Bottrop.. Die Linkspartei ruft die Sparkasse zum Sparen auf, weil das Kreditinstitut zum Jahresende Taschenkalender an Politiker verschenkt hatte. So „wurden durch die Sparkasse an kommunale Funktionsträger ungefragt in Leder gebundene und mit persönliche Namensprägung in Gold versehene Taschenkalender für 2015 verschickt“, merkt Linken-Ratsherr Niels Holger Schmidt an.

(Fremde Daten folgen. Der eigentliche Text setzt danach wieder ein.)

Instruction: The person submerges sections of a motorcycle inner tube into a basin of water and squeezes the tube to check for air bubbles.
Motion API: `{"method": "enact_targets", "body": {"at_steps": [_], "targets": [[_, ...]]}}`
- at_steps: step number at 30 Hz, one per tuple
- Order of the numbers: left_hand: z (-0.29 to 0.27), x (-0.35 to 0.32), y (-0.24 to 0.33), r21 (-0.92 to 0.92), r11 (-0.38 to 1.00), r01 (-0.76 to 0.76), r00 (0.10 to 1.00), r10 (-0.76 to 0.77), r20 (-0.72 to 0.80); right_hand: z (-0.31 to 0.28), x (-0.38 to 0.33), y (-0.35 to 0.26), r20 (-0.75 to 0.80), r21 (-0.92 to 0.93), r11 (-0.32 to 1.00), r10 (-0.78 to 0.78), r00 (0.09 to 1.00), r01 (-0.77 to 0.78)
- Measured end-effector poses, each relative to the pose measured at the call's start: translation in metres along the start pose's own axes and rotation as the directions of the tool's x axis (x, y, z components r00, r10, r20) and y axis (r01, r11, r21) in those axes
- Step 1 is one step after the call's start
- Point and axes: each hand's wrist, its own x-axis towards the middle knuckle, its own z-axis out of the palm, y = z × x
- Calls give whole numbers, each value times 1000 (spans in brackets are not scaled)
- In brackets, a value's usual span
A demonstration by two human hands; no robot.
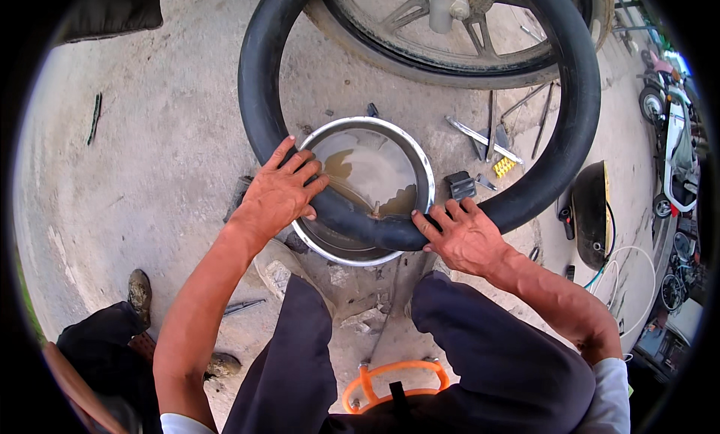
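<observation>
Leak check in hand: left hand (279,192) and right hand (463,237), fingers spread flat, press inner tube (360,222) into water-filled metal basin (426,171); next move likely calls for feeding along a fresh section.

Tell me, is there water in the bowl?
Yes. The metal bowl holds murky water, and the black inner tube dips into it.
</observation>
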Motion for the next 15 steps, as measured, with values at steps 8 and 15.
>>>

Der Ratsherr stuft den Kalenderversand angesichts der aktuellen Bemühungen um eine Digitalisierung der Sitzungsunterlagen für städtische Gremien als anachronistisch ein. Die Linkspartei schlägt daher vor, auf die Beschaffung und den Versand dieser Taschenkalender künftig zu verzichten. „Die Mittel dafür sind sicher sinnvoller zu verwenden, etwa im sozialen Bereich. Da macht auch Kleinvieh der Sparkasse Mist“, meinte Schmidt.

Der Ratsherr hebt auch darauf ab, dass Oberbürgermeister Bernd Tischler öffentlichkeitswirksam verkündet hatte, wegen der schwierigen Haushaltssituation der Stadt auch in diesem Jahr keine Grußkarten zu Weihnachten beziehungsweise zur Jahreswende zu versenden. Wie berichtet, verzichtet Tischler darauf nicht zum ersten Mal.

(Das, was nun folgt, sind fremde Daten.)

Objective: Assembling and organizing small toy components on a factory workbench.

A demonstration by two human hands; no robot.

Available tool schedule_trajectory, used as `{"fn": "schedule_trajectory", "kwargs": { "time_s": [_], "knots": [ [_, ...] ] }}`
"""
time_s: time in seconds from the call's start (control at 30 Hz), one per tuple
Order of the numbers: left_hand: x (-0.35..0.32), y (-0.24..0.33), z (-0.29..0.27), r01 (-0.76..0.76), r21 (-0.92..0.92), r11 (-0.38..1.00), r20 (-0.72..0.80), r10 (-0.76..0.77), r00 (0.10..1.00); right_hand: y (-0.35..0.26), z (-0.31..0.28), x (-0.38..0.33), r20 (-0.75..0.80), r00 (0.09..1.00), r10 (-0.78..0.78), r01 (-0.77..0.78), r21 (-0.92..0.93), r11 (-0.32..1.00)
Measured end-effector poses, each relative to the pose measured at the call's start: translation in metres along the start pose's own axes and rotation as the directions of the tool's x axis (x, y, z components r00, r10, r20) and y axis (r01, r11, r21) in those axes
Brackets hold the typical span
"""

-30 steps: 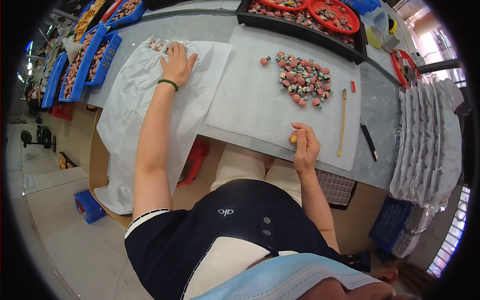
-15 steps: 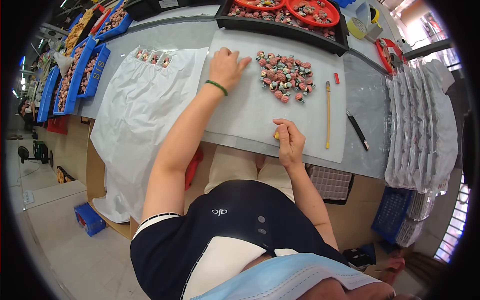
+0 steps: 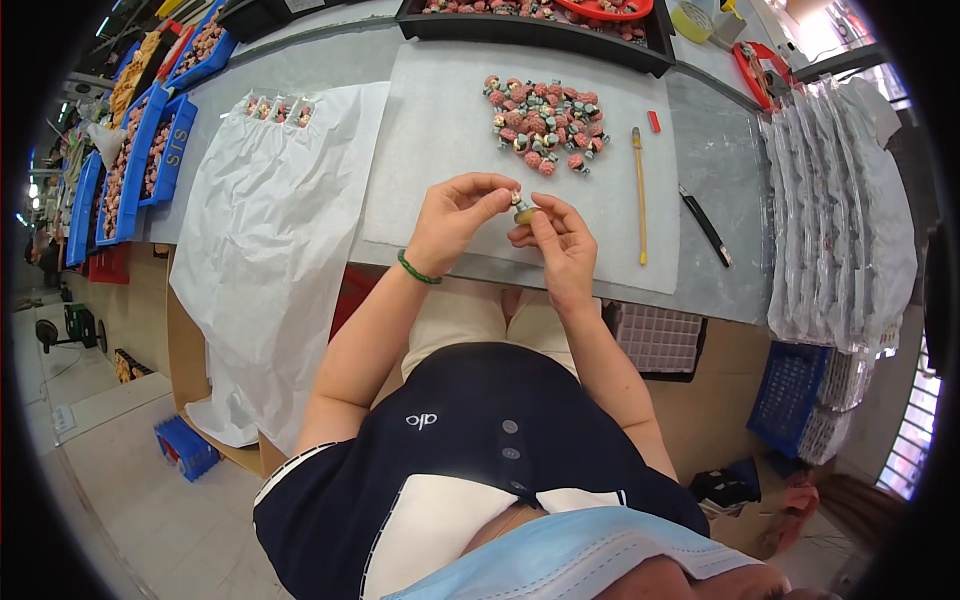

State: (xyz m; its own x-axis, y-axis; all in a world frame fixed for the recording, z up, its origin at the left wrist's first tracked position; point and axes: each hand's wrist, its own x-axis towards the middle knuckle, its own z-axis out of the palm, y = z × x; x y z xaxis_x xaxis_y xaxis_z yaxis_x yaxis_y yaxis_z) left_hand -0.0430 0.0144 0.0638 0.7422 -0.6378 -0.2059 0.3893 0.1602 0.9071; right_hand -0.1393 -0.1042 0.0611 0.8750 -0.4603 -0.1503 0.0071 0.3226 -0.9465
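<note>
Close to the table's front edge my two hands meet. My left hand pinches a small figurine between thumb and forefinger. In my right hand, thumb and fingers hold a small yellowish piece against the figurine's lower part; its kind is too small to make out. Beyond the hands, a loose pile of small figurines with pink bumpy tops and grey-green bodies lies on a white sheet.
Right of the pile lie a thin yellow stick, a red piece and a black pen-like tool. A black tray stands behind. White plastic covers figurines at left, near blue bins. Wrapped trays stand at right.
My left hand has come from beside the pile toward me and to my right hand, now with a figurine in it. My right hand has moved slightly left, its fingers opening around the yellowish piece.
</note>
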Motion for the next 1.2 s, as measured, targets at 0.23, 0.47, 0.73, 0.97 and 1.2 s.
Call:
{"fn": "schedule_trajectory", "kwargs": {
  "time_s": [0.23,0.47,0.73,0.97,1.2],
  "knots": [
    [-0.022,-0.02,-0.011,-0.03,-0.115,0.993,-0.026,0.027,0.999,0.023,0.017,-0.013,0.018,1.0,0.022,-0.023,0.087,0.996],
    [-0.027,-0.018,-0.03,0.055,-0.335,0.941,-0.026,-0.068,0.997,0.034,0.042,-0.017,-0.036,0.996,-0.087,0.088,0.009,0.996],
    [-0.021,-0.021,-0.042,0.136,-0.352,0.926,-0.061,-0.168,0.984,0.019,0.025,0.019,0.239,0.844,-0.481,0.502,-0.67,0.547],
    [-0.015,0.0,-0.033,0.263,-0.471,0.842,-0.019,-0.308,0.951,0.017,-0.016,0.07,0.216,0.872,-0.44,0.329,-0.923,0.2],
    [-0.01,-0.003,-0.048,0.214,-0.188,0.958,-0.002,-0.219,0.976,0.021,0.019,0.033,-0.112,0.991,0.079,-0.102,-0.221,0.97]
  ]
}}
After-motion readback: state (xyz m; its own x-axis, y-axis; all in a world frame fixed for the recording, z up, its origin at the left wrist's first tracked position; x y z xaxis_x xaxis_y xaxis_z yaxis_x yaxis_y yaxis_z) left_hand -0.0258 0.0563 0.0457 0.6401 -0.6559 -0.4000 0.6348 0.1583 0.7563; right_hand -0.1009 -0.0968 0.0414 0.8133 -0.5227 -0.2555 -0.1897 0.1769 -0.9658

Die Linkspartei fragt den Oberbürgermeister nun in diesem Zusammenhang nach den Kosten inklusive Porto und anteiliger Arbeitskosten für die exklusiven Taschenkalender einerseits und die Gesamtkosten für die Weihnachtskarten-Aktion andererseits.

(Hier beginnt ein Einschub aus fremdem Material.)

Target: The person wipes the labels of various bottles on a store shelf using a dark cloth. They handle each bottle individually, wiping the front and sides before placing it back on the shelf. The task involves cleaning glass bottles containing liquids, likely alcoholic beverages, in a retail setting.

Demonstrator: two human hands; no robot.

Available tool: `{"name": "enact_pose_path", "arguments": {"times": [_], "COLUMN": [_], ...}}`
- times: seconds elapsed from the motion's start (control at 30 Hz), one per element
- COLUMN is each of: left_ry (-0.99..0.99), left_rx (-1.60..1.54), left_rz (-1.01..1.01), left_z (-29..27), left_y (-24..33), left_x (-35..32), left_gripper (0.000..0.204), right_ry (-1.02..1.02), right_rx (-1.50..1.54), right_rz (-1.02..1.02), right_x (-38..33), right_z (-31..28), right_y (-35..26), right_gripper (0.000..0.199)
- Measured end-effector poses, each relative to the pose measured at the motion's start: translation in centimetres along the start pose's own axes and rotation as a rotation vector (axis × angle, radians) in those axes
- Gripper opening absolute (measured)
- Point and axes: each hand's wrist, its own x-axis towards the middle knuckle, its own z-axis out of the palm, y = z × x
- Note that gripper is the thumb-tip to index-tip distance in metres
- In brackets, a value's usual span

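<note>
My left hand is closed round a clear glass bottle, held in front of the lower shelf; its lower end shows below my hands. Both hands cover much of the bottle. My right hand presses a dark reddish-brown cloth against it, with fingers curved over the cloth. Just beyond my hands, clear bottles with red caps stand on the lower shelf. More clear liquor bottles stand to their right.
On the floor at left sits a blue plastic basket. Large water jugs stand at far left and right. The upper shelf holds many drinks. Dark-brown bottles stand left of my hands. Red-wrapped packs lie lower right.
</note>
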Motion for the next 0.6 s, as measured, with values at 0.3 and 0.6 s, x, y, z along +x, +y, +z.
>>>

Fragen an den Oberbürgermeister

In seiner offiziellen Anfrage an den Oberbürgermeister will der Linken-Ratsherr auch wissen, wie viele dieser Taschenkalender insgesamt beschafft worden sind. Schmidt fragt außerdem danach, an welche kommunalen Funktionsträger diese Kalender verschickt wurden?